A total of 51 prison inmates are taking part in this year’s ongoing Basic Education Certificate Examination (BECE), across the country, the Officer-in-Charge of Senior Correctional Centre, Deputy Director of Prisons (DDP) Millicent Owusu, has said.
The inmates (candidates), all males, comprise of 26 from Senior Correctional Centre in Accra; nine from Nsawam Medium Security Prison in the Eastern Region; eight from Kumasi Central Prison; and four each from Sunyani Central Prison and Ankaful Maximum Prison respectively.
They were escorted by prison officers to their various centres and back to the prisons after writing their first paper, Religious and Moral Education and English Language.
DDP Millicent Owusu told the Ghanaian Times in Accra yesterday that the inmates were between the ages of 13-18 years who were juvenile offenders and 18-21 years young offenders.
She said the inmates were taken through intensive training by professionally trained teachers of the Ghana Prison Service (GPS) and some teachers from the Ghana Education Service (GES).
“The officers are always with them, teach them and meet them every morning to discuss past questions and other things so that they will be abreast with what is happening outside the world to enable them write the exams just as the ordinary candidates,” she added.
However, DDP Owusu said the only challenge faced were inadequate teaching and learning materials for the inmates to upgrade themselves, adding “nonetheless, we sometimes solicit for fund from benevolent individuals and organisations to assist in providing these modern equipment and materials like computers among others since the government could not do it alone.”
She said the government absorbed the registration fees of the inmates and after excelling in the BECE, they got enrolled into Senior High School programme, being organised by the GPS.
The Greater Accra Regional Public Relations Officer of the Prisons Service, Assistant Superintendent of Prisons (ASP) Loretta Valentina Amoah, said the Senior Correctional Centre, formally called the Ghana Borstal Institute was established in 1947 as a juvenile institution with the aim of preventing juvenile offenders from a wasted way of life.
She said initially, it was under the Department of Social Welfare until 1958 when the Ghana Prisons Service took over its administration, saying “although it is under the GPS, its philosophy is different from adult prison, as its emphasis is on vocational training.”
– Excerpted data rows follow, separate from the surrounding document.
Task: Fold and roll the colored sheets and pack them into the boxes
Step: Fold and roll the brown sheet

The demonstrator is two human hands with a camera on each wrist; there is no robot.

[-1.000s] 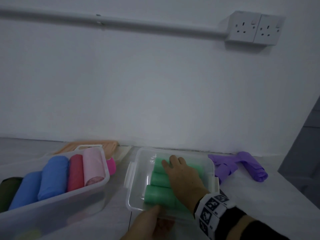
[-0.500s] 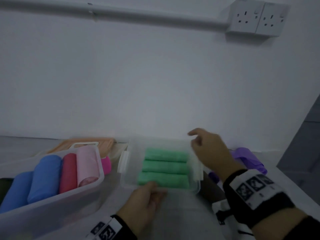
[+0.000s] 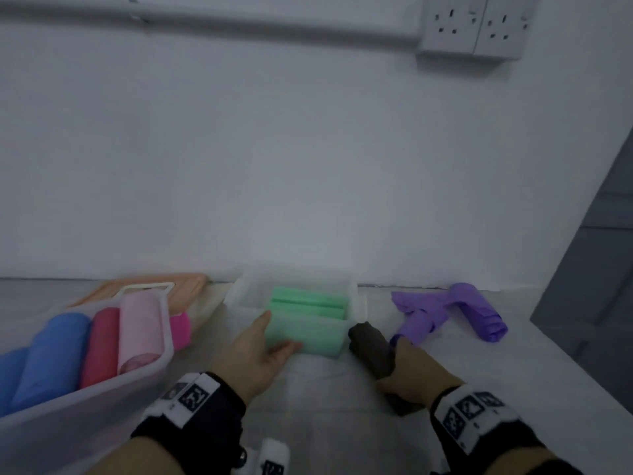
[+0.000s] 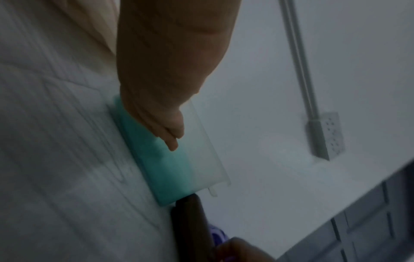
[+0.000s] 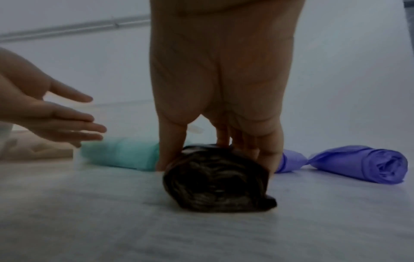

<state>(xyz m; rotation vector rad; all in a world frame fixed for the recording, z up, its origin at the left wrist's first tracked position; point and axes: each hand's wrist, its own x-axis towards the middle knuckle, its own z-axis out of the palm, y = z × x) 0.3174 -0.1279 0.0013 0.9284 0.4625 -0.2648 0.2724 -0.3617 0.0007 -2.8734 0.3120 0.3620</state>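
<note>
A small clear box (image 3: 354,305) holding three green rolls (image 3: 308,305) stands near the wall. My left hand (image 3: 274,332) touches its near left corner with straight fingers (image 4: 172,138); the right wrist view shows that left hand (image 5: 67,120) spread flat. A dark rolled sheet (image 3: 371,347) lies on the table just right of the box. My right hand (image 3: 399,354) grips this dark roll (image 5: 215,182) from above, fingers (image 5: 171,147) curled down both its sides. Purple rolled sheets (image 3: 479,313) lie further right.
A large clear box (image 3: 161,358) at the left holds blue, red and pale pink rolls. A magenta roll (image 3: 180,329) and a folded orange sheet (image 3: 178,284) lie behind it. The white wall runs close behind the boxes. A grey cabinet (image 3: 603,269) stands at the right.
My right hand left the green rolls and the box rim and came down onto the dark roll. The small box shifted toward the wall. My left hand moved to its left corner.
</note>
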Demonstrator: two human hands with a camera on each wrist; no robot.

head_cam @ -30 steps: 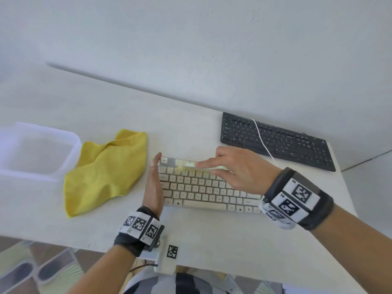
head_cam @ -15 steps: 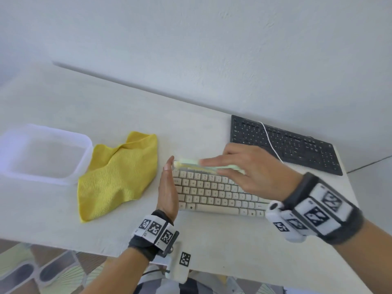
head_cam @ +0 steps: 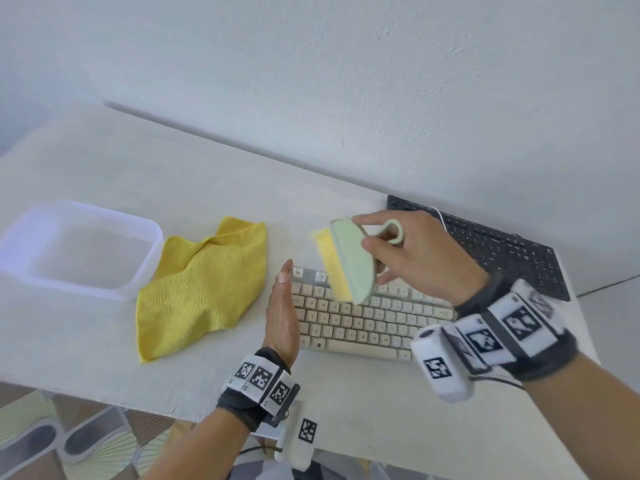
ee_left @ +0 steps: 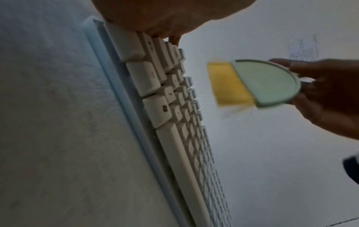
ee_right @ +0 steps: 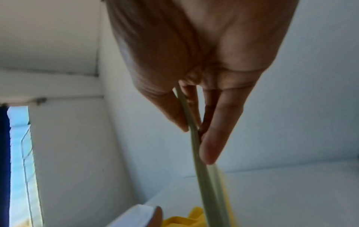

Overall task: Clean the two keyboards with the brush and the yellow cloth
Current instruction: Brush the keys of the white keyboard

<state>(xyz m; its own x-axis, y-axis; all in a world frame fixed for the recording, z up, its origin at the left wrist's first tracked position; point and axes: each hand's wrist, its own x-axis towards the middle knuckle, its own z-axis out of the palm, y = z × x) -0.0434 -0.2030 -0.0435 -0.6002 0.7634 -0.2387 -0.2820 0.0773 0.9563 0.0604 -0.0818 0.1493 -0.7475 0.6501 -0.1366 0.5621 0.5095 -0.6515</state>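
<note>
Since a second ago the right hand (head_cam: 420, 258) has lifted the brush (head_cam: 349, 263) off the top row of the white keyboard (head_cam: 363, 323); it now hangs tilted above those keys, pinched between thumb and fingers, yellow bristles pointing left. Key legends such as Esc, Q, W, A and S can be read in the head view; paper with small print on the wall (ee_left: 303, 49), seen only from the left wrist, is illegible. The left hand (head_cam: 282, 317) stands flat and straight-fingered, edge-on against the keyboard's left end. The yellow cloth (head_cam: 204, 289) lies on the tabletop (head_cam: 138, 161) just left, beside a clear plastic tub (head_cam: 145, 268). The black keyboard (head_cam: 502, 251) sits behind the right hand.
</note>
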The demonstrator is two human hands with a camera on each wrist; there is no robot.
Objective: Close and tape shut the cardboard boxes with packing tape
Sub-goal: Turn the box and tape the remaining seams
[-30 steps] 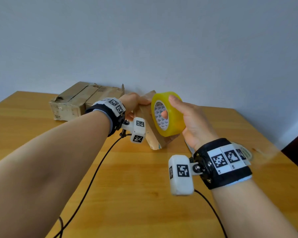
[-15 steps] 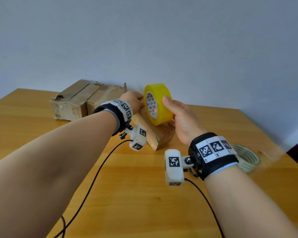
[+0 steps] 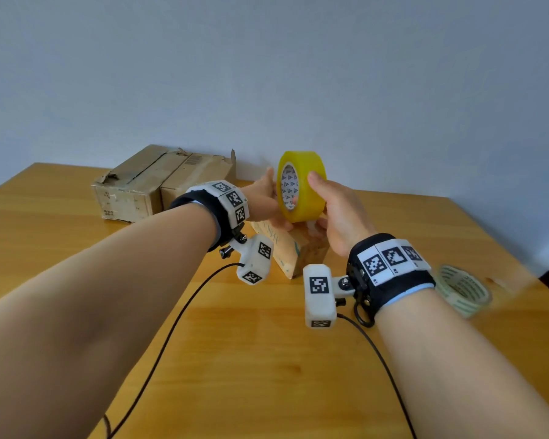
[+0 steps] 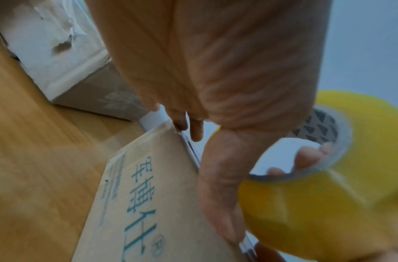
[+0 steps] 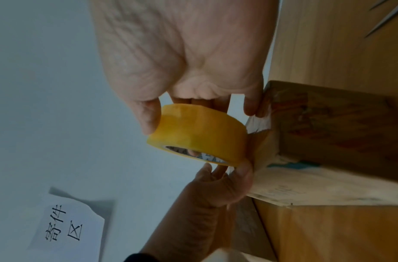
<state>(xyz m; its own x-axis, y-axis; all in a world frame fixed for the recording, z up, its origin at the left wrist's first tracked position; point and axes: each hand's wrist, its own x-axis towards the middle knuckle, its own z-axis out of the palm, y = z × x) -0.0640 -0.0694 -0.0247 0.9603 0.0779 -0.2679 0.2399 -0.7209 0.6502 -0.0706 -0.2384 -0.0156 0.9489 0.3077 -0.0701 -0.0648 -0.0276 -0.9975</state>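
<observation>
Right hand [image 3: 339, 213] grasped the yellow tape roll [image 3: 301, 185] above the small box [image 3: 290, 248]; left hand [image 3: 263, 201] lay flat-fingered on the box's far-left edge. Only the right wrist view showed a wall sign [image 5: 65, 225].

My left hand [image 4: 215, 88] extends over the top edge of the small cardboard box [image 4: 148, 203], thumb lying along that edge. The box face carries teal printed characters. The yellow tape roll [image 4: 317, 203] sits just right of my thumb; fingertips [image 4: 307, 157] of my other hand show inside its core. A second box [image 4: 99, 83] stands behind on the wooden table [image 4: 36, 159].
</observation>
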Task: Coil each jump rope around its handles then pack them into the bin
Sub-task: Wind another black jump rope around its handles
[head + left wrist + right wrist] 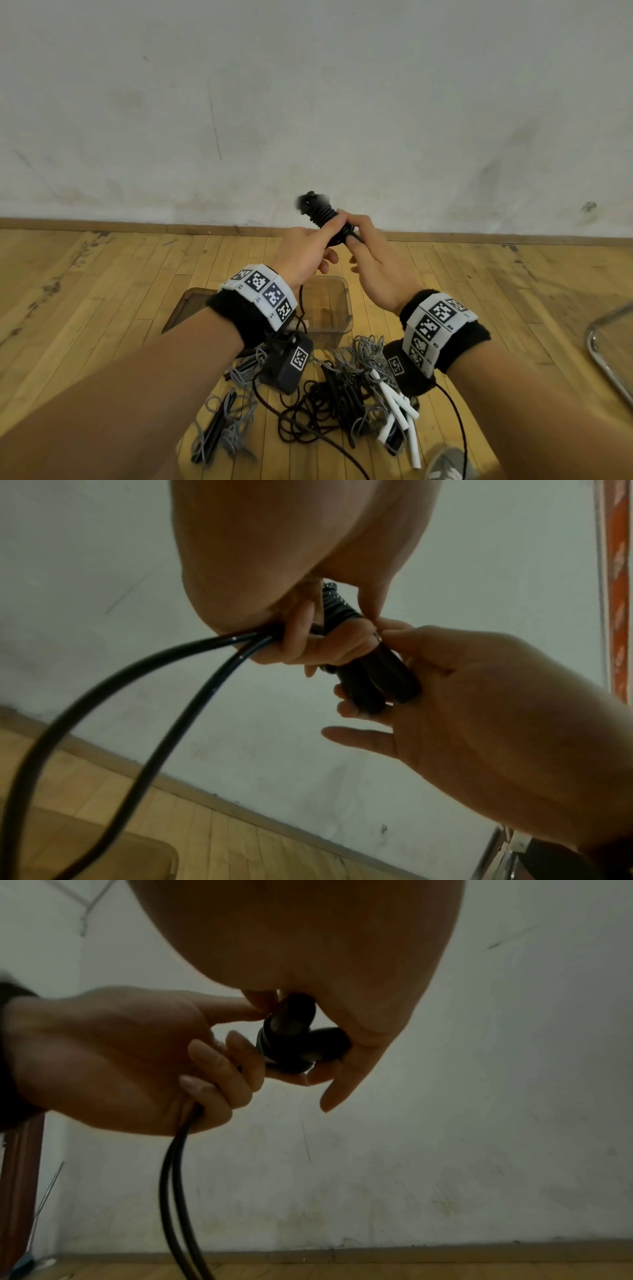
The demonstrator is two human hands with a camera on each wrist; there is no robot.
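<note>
Item: black jump rope handles (325, 219), paired, cord partly coiled round them, held above the floor at 12 o'clock of the clear bin (329, 308). Head view alone is showing the bin and the tangled ropes (342, 397) lying at its 6 o'clock. Wrist views are showing the grips: right hand (479, 702) is clasping the handle ends; left hand (137, 1053) is gripping two cord strands (174, 1191) (index finger extended to the coil).

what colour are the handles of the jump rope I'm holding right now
Black. The two handles show best in the left wrist view, side by side.
</note>
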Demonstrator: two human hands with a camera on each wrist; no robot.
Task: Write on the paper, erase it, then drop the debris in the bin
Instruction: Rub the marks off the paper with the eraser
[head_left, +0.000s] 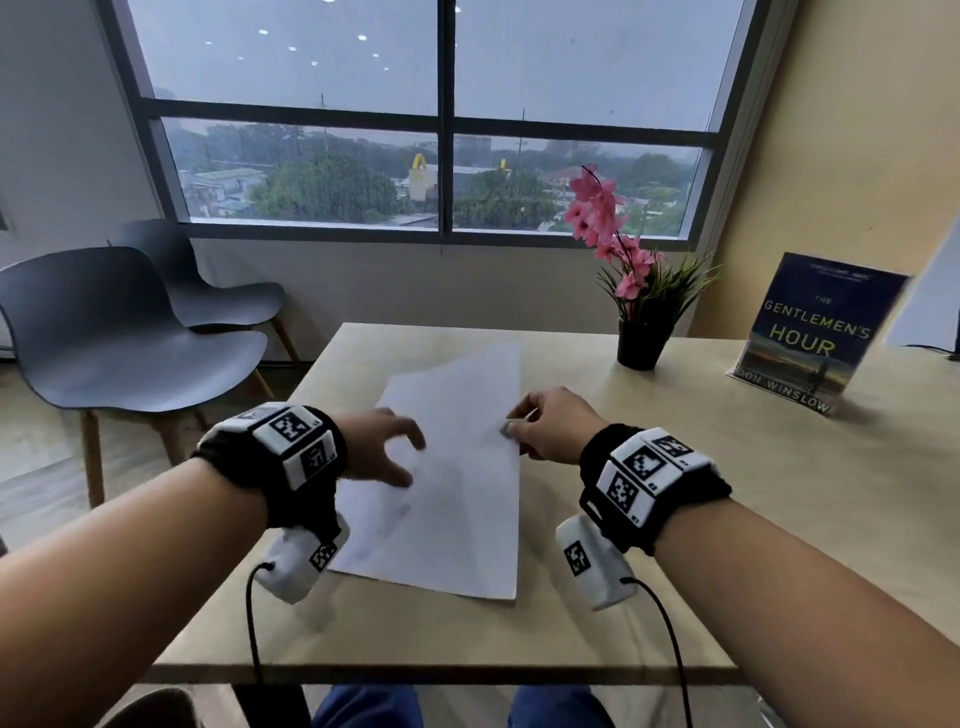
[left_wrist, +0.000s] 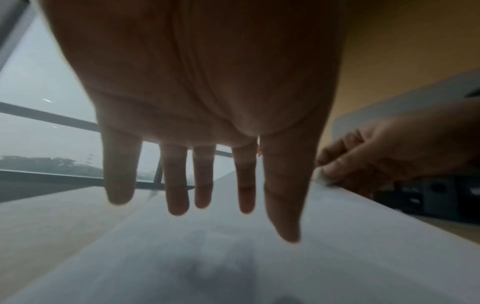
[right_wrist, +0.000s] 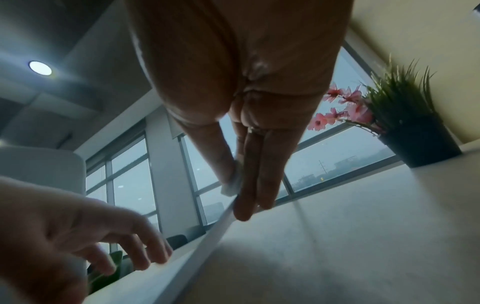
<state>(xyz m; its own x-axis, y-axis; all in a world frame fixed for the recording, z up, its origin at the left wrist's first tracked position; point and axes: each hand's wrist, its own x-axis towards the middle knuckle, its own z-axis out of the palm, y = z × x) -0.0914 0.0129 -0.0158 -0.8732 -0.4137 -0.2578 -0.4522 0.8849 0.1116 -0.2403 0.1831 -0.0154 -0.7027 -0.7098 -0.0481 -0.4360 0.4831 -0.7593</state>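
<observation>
White sheet of paper (head_left: 457, 467) flat on pale wooden table (head_left: 675, 493). Left hand (head_left: 382, 449) spread, fingers straight, above its left side. Right hand (head_left: 558, 423) pinching small white eraser (head_left: 505, 428) at right edge.

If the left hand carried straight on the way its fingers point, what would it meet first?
Probably the white sheet of paper. The left hand hangs open just above the paper's left part, fingers aimed forward and down. Touching or apart is unclear; nothing else lies in that line.
</observation>
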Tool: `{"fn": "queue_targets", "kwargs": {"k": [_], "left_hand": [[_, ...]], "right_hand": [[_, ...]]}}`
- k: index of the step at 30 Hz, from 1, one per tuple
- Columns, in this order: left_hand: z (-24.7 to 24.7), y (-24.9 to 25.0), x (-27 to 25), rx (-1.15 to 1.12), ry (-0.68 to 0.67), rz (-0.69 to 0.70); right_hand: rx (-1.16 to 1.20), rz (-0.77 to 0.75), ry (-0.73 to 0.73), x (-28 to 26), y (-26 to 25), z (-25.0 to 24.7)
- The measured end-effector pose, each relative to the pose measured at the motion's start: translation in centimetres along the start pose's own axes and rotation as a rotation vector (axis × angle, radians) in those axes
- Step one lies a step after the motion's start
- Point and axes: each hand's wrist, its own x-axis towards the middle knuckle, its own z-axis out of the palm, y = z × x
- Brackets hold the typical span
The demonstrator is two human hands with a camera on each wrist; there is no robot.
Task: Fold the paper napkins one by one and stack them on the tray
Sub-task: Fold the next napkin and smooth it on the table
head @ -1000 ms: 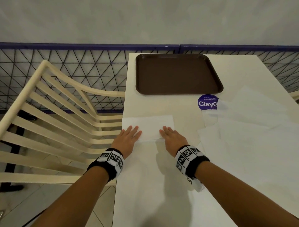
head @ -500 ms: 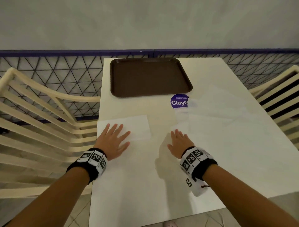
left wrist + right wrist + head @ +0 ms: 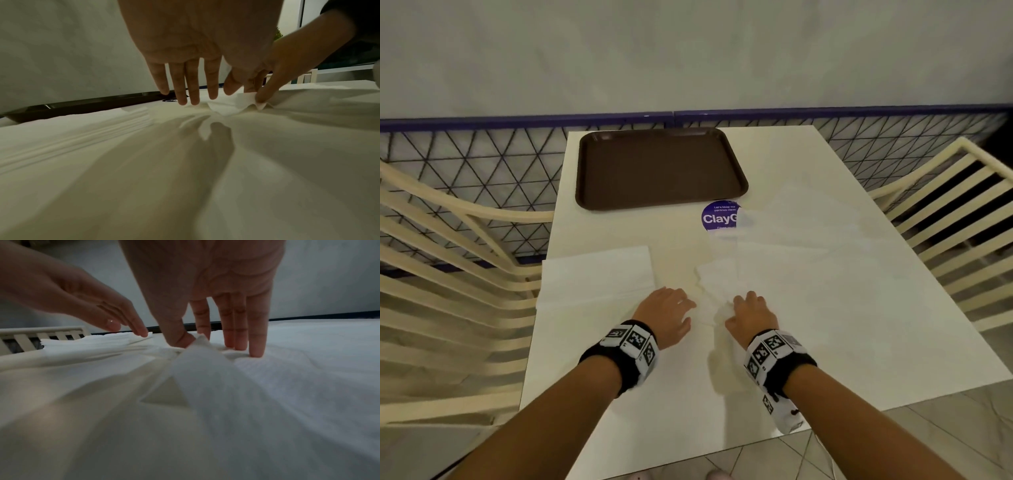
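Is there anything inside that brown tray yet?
No. The brown tray shows only its bare dark surface; the folded napkin lies on the table nearer the person.

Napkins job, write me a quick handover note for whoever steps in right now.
Left hand: open, fingers straight, hovering beside the right, holding nothing.
Right hand: pinching the near corner of a loose napkin, other fingers pressing on it.
Folded napkin lies at the table's left edge, not on the tray.
Tray at the far side holds nothing.
Unfolded napkins spread on the right.
Left: fold this one, then the rest, stack all on the tray.
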Motion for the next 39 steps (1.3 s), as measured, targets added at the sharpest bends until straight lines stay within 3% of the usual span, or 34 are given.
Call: {"fn": "queue_targets", "kwargs": {"k": [4, 8, 13, 17, 21, 28, 34, 39], "left_hand": [[-0.7, 1.4, -0.1, -0.060, 0.073, -0.069], [-0.8, 2.4, 0.2, -0.197, -0.034, -0.235], [-0.7, 3.4, 2.3, -0.419, -0.030, -0.430], [-1.0, 4.2, 4.2, -0.401, -0.129, -0.518], [-1.5, 4.9, 5.9, -0.319, -0.119, -0.585], [-2.1, 5.0, 8.3, -0.310, -0.008, -0.625], [-2.3, 5.5, 8.7, 0.062, 0.016, -0.543], [-3.9, 5.8, 8.3, 0.067, 0.018, -0.495]], "right_hand": [[0.104, -0.028, 0.014, 0.4, 1.1, -0.4], [0.152, -0.084, 0.000, 0.6, 2.5, -0.6], [0.173, -0.140, 0.006, 0.9, 4.0, -0.7], [0.197, -0.165, -0.019, 1.5, 4.8, -1.3], [0.232, -0.169, -0.045, 1.9, 5.4, -1.7], [0.344, -0.179, -0.073, 2.0, 6.0, -1.7], [0.319, -0.204, -0.054, 1.4, 6.9, -1.8], [0.252, -0.177, -0.018, 0.8, 7.4, -2.5]]}}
ASP Amoah said the first batch that sat for the BECE exams in 2009 were 21 and since then they had recorded 100 per cent in their performance every year.
Deputy Superintendent of Prisons (DSP), Bennette Quist-Ayiku, science teacher for the inmates, said their teaching were normally “team teaching” to assist each other if there was no teacher for a particular course.
He said even though, they sometimes faced challenges with the inmates, they used their professional skills to guard and help them understand the course.
The Ghanaian Times in an interview with some of the inmates (candidates) expressed satisfaction after the exams, saying it was “good and satisfactory.”
“I wish to be a mechanical engineer and I know I will pass this exams to achieve my aim after I serve my two years sentence,” a unanimous juvenile who was sentenced for stealing and has since served eight months said.